● DIRECTIONS FOR THIS TASK
Report how many lines of the entries below contain the word "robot", and nothing more.

● SOURCE MATERIAL
============================================================
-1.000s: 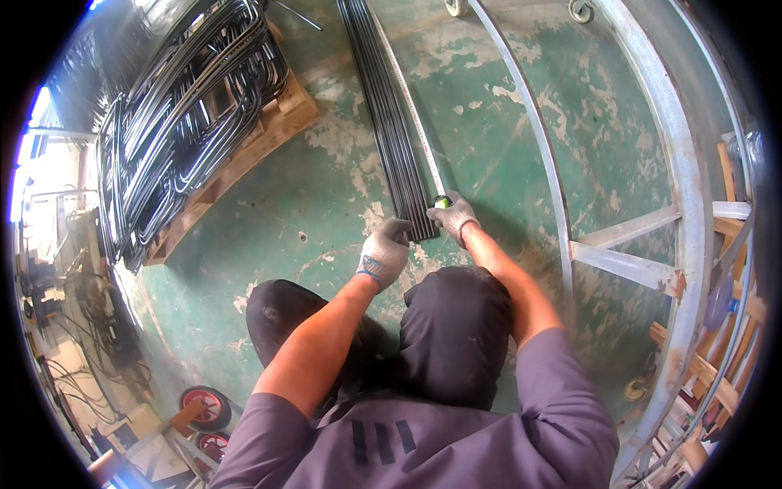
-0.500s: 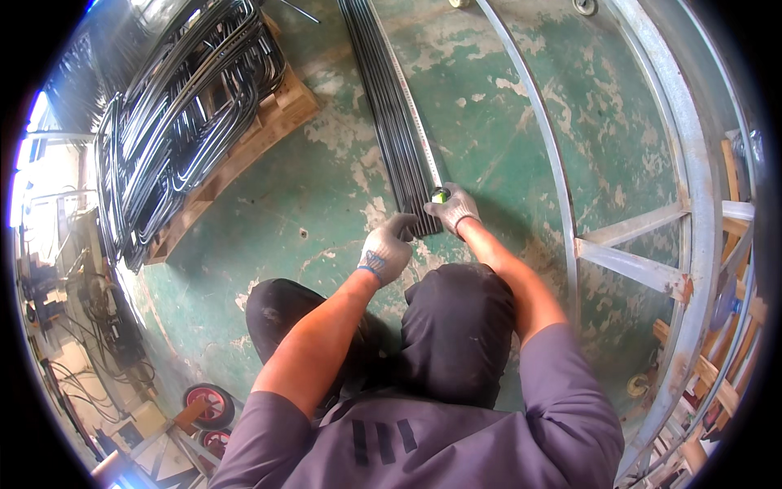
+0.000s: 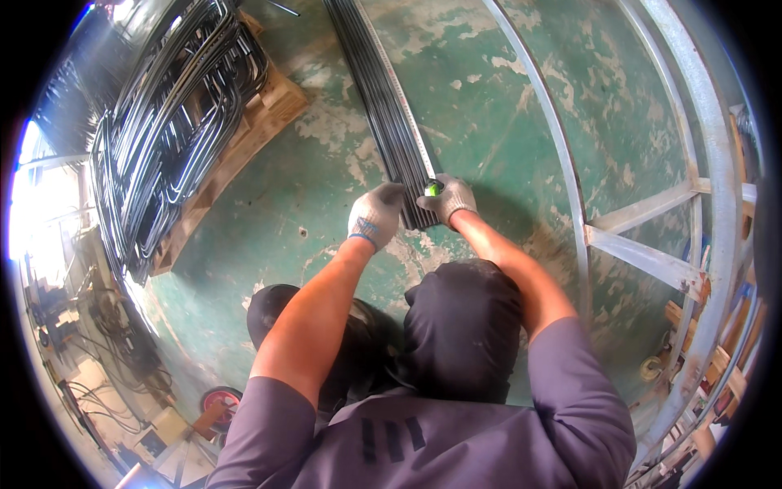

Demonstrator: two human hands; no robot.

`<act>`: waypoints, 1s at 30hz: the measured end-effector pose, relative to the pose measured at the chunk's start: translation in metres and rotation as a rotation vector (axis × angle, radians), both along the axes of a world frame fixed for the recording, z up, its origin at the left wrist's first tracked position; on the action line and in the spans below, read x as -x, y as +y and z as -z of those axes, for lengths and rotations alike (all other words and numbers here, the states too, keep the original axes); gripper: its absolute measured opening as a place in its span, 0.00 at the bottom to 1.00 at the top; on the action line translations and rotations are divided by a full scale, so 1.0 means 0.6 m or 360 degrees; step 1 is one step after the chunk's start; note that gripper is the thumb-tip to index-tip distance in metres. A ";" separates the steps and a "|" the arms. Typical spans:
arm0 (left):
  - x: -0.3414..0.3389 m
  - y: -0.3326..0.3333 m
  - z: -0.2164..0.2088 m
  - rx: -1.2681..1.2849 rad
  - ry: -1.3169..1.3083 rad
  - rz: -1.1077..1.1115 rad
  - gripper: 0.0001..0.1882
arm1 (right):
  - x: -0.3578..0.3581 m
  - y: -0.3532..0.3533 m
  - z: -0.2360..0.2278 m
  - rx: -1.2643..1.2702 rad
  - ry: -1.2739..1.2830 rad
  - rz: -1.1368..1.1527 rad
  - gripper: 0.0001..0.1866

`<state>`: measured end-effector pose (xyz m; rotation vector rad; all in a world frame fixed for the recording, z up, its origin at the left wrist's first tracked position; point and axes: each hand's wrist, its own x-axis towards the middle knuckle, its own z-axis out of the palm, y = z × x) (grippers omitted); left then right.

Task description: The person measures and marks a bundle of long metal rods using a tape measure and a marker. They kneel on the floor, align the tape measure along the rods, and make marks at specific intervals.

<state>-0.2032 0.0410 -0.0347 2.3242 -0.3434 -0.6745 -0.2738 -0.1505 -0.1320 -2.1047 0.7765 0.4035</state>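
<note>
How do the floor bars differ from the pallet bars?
The floor bars are straight; the pallet bars are bent. The floor bars lie side by side in a flat row; the pallet bars form a thick pile. Both are slim and dark.

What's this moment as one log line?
left hand: beside dark rods, contact unclear | right hand: holding tape measure | tape blade: extended along rods

Both arms reach up from the lower edge! The gloved left hand (image 3: pixel 375 216) sits near the centre, back showing, fingers bent rightward, fingertips hard to see. Just right, the gloved right hand (image 3: pixel 451 201) is curled in a grip. Left forearm (image 3: pixel 314 306) slants rightward, right forearm (image 3: pixel 509 265) leftward, elbows bent!
</note>
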 end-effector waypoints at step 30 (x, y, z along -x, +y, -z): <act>-0.040 0.194 -0.224 0.0565 0.0679 -0.0557 0.13 | 0.004 -0.016 0.022 -0.0205 0.0115 0.0097 0.47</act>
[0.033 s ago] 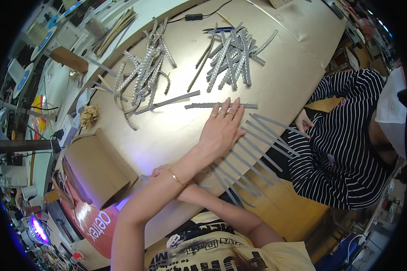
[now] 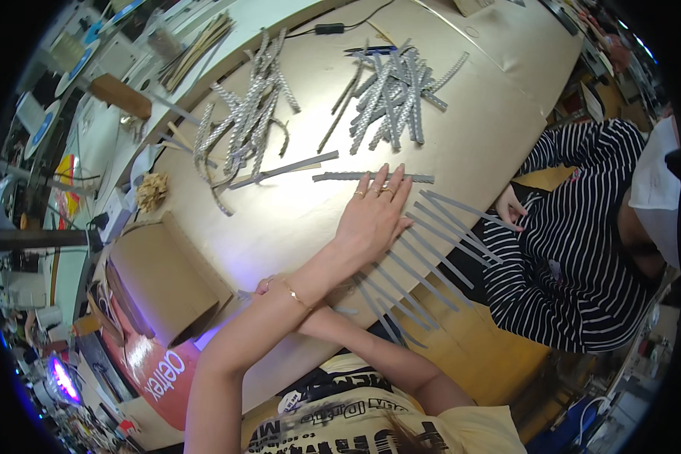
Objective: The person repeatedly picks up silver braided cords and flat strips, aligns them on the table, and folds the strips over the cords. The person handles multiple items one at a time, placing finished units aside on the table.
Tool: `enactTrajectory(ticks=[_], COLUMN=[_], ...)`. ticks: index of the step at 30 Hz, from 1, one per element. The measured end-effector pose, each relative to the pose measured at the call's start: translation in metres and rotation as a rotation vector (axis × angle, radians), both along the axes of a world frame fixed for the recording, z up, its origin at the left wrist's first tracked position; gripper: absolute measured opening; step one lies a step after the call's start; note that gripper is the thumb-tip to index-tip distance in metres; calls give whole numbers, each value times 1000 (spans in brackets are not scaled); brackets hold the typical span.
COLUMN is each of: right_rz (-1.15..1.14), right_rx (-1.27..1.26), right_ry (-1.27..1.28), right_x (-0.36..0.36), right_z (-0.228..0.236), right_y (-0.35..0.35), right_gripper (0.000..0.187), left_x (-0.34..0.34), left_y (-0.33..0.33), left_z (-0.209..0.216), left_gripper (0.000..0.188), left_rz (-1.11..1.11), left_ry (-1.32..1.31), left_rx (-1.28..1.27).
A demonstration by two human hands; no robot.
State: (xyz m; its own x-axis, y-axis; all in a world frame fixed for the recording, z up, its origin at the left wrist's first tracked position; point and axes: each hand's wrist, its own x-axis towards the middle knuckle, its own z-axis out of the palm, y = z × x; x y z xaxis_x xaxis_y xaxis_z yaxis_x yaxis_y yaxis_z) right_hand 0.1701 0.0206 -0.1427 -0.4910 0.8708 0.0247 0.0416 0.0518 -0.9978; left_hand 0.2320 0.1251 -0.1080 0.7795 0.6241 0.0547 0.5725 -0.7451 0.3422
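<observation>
My left hand [image 2: 369,219] lies flat with fingers stretched, its fingertips pressing on a grey braided strip [image 2: 337,177] on the table. Under my left forearm, my right arm crosses toward the left. My right hand [image 2: 265,286] is mostly hidden there; its visible fingers look curled about a thin grey strip [image 2: 244,294] whose end pokes out. Beside my left hand, several flat grey strips [image 2: 424,276] lie fanned over the table edge, their outer ends hanging past it. Two more flat strips [image 2: 284,170] lie left of the braided one.
Two piles of braided grey strips, a left pile [image 2: 251,113] and a right pile [image 2: 392,98], lie farther back. A dark pen-like tool [image 2: 371,51] touches the right one. A brown cardboard roll [image 2: 163,280] stands at left. A person in a striped top [image 2: 560,250] sits at right.
</observation>
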Motion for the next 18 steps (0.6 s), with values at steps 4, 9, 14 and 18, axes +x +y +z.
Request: enactTrajectory(ticks=[4, 9, 14, 18], right_rz=[-49, 107, -86, -121], right_rx=[73, -259, -112, -368], right_ry=[-57, -237, -198, 300], right_x=[6, 13, 16, 19], right_z=[10, 40, 54, 54], right_y=[6, 12, 24, 38], right_gripper=[20, 24, 22, 19], left_x=[-1, -12, -94, -149], left_y=[4, -7, -70, -107], left_z=[3, 42, 92, 72], left_gripper=[64, 63, 48, 44], left_rz=[12, -18, 197, 856], left_ry=[14, -121, -448, -674], left_rx=[-14, 45, 39, 176])
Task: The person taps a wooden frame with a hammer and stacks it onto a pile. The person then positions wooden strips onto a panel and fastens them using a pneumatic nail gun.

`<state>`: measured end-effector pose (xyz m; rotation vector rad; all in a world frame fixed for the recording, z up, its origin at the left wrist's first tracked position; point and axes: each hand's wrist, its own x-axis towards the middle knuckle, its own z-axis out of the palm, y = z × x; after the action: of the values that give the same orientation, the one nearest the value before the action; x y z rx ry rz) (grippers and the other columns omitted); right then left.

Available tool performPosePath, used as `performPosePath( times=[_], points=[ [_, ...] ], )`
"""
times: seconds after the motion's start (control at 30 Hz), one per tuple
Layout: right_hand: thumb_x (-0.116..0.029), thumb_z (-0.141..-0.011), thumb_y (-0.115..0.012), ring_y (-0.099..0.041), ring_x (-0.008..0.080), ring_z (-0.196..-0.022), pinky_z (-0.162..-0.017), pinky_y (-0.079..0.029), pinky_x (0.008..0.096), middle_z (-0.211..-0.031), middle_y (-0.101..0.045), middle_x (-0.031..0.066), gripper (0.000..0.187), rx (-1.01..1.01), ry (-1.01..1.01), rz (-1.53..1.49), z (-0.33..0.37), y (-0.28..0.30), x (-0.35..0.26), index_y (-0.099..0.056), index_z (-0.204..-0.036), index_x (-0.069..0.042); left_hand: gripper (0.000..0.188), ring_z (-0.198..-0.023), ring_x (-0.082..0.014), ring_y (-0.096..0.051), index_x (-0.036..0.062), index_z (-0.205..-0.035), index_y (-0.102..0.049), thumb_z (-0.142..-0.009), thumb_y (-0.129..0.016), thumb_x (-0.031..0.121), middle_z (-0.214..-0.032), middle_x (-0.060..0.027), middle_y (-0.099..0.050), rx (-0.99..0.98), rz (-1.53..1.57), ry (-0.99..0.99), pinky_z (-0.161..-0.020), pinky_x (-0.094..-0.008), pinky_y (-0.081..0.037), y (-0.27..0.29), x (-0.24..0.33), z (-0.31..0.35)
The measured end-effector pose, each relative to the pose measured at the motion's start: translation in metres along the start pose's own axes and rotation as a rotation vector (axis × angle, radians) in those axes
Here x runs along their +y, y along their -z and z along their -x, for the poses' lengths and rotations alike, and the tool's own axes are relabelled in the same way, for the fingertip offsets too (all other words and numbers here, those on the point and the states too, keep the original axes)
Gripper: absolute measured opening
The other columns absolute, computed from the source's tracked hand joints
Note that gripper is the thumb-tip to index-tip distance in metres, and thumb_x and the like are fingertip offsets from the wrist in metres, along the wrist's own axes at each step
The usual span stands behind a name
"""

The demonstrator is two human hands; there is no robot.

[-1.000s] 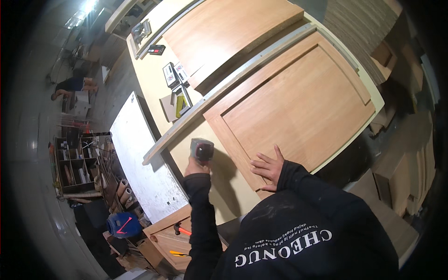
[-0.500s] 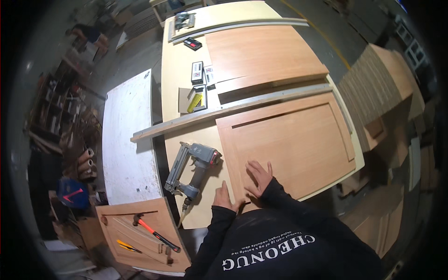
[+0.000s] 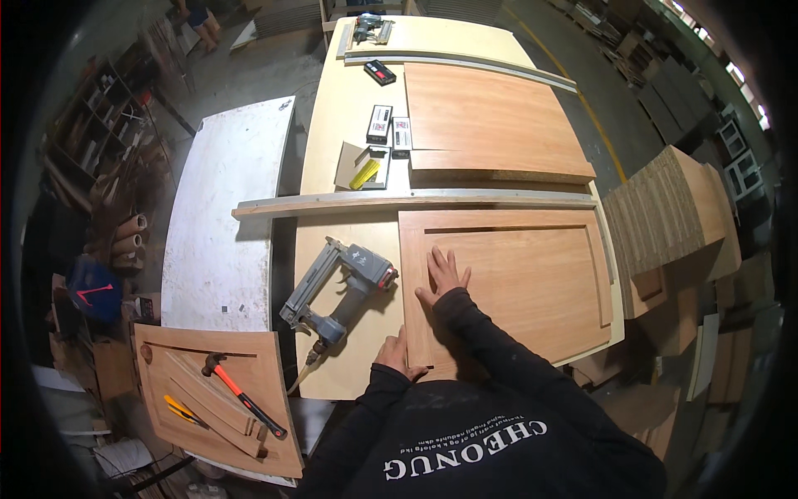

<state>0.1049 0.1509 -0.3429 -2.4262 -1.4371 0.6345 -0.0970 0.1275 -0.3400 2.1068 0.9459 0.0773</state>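
A framed wooden cabinet door panel (image 3: 524,287) lies on the pale yellow worktable right in front of me. My right hand (image 3: 444,273) rests on it with fingers spread, over the inner edge of its left frame strip. At the panel's near left corner, my left hand (image 3: 396,353) touches the edge, its fingers upright along the left side and its thumb apart near the front. Neither hand holds anything. To the left of the panel lies a grey nail gun (image 3: 345,291) with a hose on its handle end.
A long metal-edged straight bar (image 3: 332,205) crosses beyond the panel. Another wooden board (image 3: 499,116), small boxes (image 3: 380,123) and a second nail gun (image 3: 366,30) lie farther off. A hammer (image 3: 241,395) and yellow cutter (image 3: 183,411) lie at lower left. Stacked boards (image 3: 657,220) stand right.
My right hand has slid farther away from me along the panel's left strip. My left hand stays at the near left corner. The whole view has turned and shifted slightly.
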Motion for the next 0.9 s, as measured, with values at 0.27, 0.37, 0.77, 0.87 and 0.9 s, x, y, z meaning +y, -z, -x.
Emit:
performPosePath(
  times=[0.27,0.37,0.77,0.87,0.9],
  points=[
    [-0.045,-0.065,-0.061,-0.001,0.0292,-0.133,-0.095,-0.001,0.0653,-0.144,-0.01,0.0031,0.086,-0.069,-0.006,0.03,-0.001,0.006,-0.007,-0.022,-0.136,-0.016,0.099,-0.084,-0.0348,-0.051,0.0032,-0.13,-0.025,-0.052,-0.08,0.027,-0.091,-0.0196,-0.047,-0.006,0.028,-0.051,-0.072,-0.0381,-0.043,0.001,-0.006,0.001],
    [-0.045,-0.065,-0.061,0.0,0.0292,-0.133,-0.095,-0.002,0.0656,-0.144,-0.009,0.0029,0.086,-0.074,-0.019,0.035,-0.001,0.005,-0.005,-0.021,-0.136,-0.016,0.098,-0.082,-0.0344,-0.051,0.0031,-0.13,-0.026,-0.052,-0.08,0.027,-0.091,-0.0193,-0.048,0.002,0.037,-0.054,-0.071,-0.0376,-0.044,0.002,-0.007,0.002],
    [-0.042,-0.065,-0.062,-0.001,0.03,-0.133,-0.094,-0.003,0.0664,-0.144,-0.009,0.0039,0.086,-0.061,0.002,-0.006,0.001,0.006,-0.003,-0.021,-0.135,-0.013,0.095,-0.082,-0.0339,-0.051,0.0067,-0.13,-0.029,-0.05,-0.08,0.021,-0.088,-0.0183,-0.049,0.012,0.084,-0.036,-0.07,-0.0376,-0.044,0.009,-0.001,0.003],
    [-0.041,-0.065,-0.062,-0.001,0.0299,-0.133,-0.094,-0.002,0.0663,-0.144,-0.009,0.0041,0.085,-0.042,0.012,-0.016,0.0,0.005,-0.003,-0.021,-0.135,-0.013,0.095,-0.082,-0.0339,-0.052,0.0073,-0.13,-0.029,-0.05,-0.079,0.02,-0.088,-0.0183,-0.049,0.009,0.096,-0.031,-0.071,-0.0375,-0.044,0.009,-0.002,0.002],
    [-0.041,-0.065,-0.062,-0.001,0.0298,-0.133,-0.094,-0.001,0.0661,-0.144,-0.009,0.0042,0.085,-0.042,0.012,-0.025,0.0,0.006,-0.003,-0.021,-0.135,-0.013,0.095,-0.082,-0.0339,-0.052,0.0073,-0.13,-0.029,-0.05,-0.079,0.02,-0.088,-0.0182,-0.05,0.006,0.103,-0.03,-0.071,-0.0374,-0.044,0.009,-0.002,0.001]
  ],
)
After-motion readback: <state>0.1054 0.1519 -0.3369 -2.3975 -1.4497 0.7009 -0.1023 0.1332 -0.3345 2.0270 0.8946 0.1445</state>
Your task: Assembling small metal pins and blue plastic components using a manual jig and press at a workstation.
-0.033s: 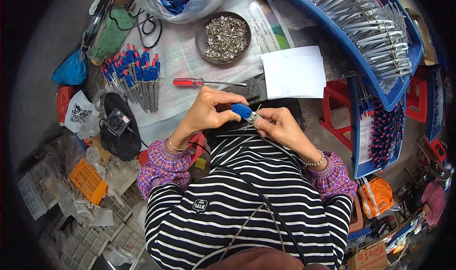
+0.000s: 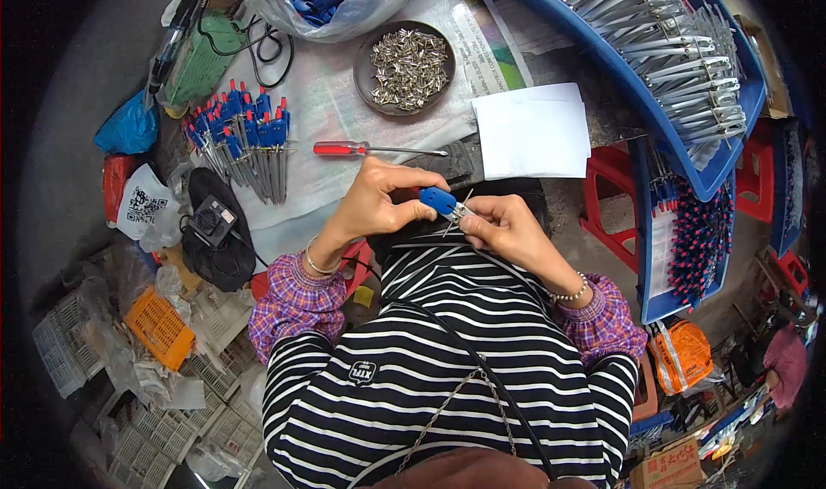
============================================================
● REPLY
3